Nevertheless, research must avoid use cases disconnected from real-world needs. Martellini cautions against “combining security selection and portfolio risk-return optimisation into a single problem. This creates combinatorial complexity that makes a quantum advantage appear artificially.” Asset selection must serve clear financial objectives: “It can be motivated by performance, by comparing the market price to fair value, or by risk, for example by seeking a portfolio with low correlation.”
“Quantum washing” refers to a methodological drift consisting of attributing a quantum advantage to problems that have been artificially over-complicated. The tendency toward “quantum washing” represents a barrier to the credibility of solutions and therefore to their adoption. Indeed, according to Lionel Martellini, “there is a tendency to artificially construct use cases in order to highlight the advantages of quantum computing. This gives somewhat the impression of a solution desperately in search of a problem, or of an oversized hammer looking for nails to strike.” This bias can lead to promising but inapplicable conclusions. “Even when a problem is real,” he continues, “there is a risk of overstating the supposed advantages. The benefits presented often depend on unstated assumptions regarding the maturity of the technology or its actual cost.”
Material realities and pathways toward system hybridisation
The integration of quantum computing into finance runs up against constraints that go beyond raw processing power, notably technological maturity and cybersecurity. Contemporary machines (NISQ) operate with components that remain unstable. “Current quantum computers are still too limited for large-scale use,” Martellini notes. Real-world benefits depend on a more stable technological horizon, known as fault-tolerant13.

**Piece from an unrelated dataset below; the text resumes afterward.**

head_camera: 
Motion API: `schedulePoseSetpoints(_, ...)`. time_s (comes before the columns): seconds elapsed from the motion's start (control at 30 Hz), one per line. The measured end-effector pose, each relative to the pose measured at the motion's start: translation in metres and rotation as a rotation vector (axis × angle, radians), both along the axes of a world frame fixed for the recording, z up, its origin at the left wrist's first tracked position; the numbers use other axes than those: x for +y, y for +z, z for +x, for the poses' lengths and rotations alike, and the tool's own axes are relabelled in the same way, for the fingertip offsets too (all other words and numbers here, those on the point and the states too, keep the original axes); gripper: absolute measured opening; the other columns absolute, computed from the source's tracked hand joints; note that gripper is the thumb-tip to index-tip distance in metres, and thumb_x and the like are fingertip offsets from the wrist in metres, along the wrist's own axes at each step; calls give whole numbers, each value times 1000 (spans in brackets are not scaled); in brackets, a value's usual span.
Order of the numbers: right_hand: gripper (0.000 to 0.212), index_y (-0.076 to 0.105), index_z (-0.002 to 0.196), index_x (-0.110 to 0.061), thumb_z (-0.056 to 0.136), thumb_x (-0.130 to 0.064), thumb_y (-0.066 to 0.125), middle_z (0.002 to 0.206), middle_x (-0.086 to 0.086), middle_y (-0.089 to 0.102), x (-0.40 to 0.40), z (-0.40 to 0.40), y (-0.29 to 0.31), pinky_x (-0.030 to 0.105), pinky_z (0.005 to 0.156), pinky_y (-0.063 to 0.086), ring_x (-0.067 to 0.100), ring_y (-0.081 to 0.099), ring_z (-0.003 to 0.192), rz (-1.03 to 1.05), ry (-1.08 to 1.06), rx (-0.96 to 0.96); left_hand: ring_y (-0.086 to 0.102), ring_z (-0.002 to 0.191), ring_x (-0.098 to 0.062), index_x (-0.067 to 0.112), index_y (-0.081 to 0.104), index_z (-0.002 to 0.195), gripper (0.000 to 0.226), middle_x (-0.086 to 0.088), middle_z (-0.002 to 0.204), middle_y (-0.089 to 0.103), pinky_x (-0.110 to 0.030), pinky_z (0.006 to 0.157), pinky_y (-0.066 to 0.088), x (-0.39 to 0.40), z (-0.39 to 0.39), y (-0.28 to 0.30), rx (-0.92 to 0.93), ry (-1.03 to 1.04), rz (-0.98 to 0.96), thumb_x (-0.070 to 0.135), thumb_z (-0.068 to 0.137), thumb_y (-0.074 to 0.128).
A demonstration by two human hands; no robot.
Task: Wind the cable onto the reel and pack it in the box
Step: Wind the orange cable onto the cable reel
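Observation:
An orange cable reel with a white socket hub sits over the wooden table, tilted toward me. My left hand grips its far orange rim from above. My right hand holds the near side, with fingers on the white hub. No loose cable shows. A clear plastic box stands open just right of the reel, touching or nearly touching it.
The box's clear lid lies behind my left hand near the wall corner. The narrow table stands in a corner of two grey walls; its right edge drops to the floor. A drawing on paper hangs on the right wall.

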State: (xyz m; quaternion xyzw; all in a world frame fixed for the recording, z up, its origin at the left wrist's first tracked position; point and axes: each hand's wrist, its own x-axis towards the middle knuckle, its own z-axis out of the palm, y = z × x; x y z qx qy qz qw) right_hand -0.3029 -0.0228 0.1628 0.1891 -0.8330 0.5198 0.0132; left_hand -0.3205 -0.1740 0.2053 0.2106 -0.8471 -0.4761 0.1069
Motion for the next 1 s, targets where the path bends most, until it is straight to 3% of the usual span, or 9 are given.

The financial factor is equally significant: “Some machines will cost tens of millions, others several hundreds of millions, or even billions,” Martellini points out, adding that “the return on investment of these machines and their energy consumption — whether in shared or dedicated cloud usage — will be decisive factors.” Furthermore, the handling of sensitive data requires stringent encryption protocols and meticulous oversight of cloud infrastructures.
As such, the technology is best understood as a complementary layer to existing systems. “Today, hybrid approaches are the most realistic path forward,” the finance professor states. He also mentions “quantum-inspired simulators, such as digital annealers or tensor network-based methods.” These tools allow for experimentation without the constraints of physical qubits. Moreover, “while the autonomous quantum computer remains a medium-term objective, in the short and medium term it is hybrid classical-quantum architectures that represent the most realistic approach for obtaining actionable results.” This transition makes it possible to capture targeted gains and explore use cases while keeping operational risks under control.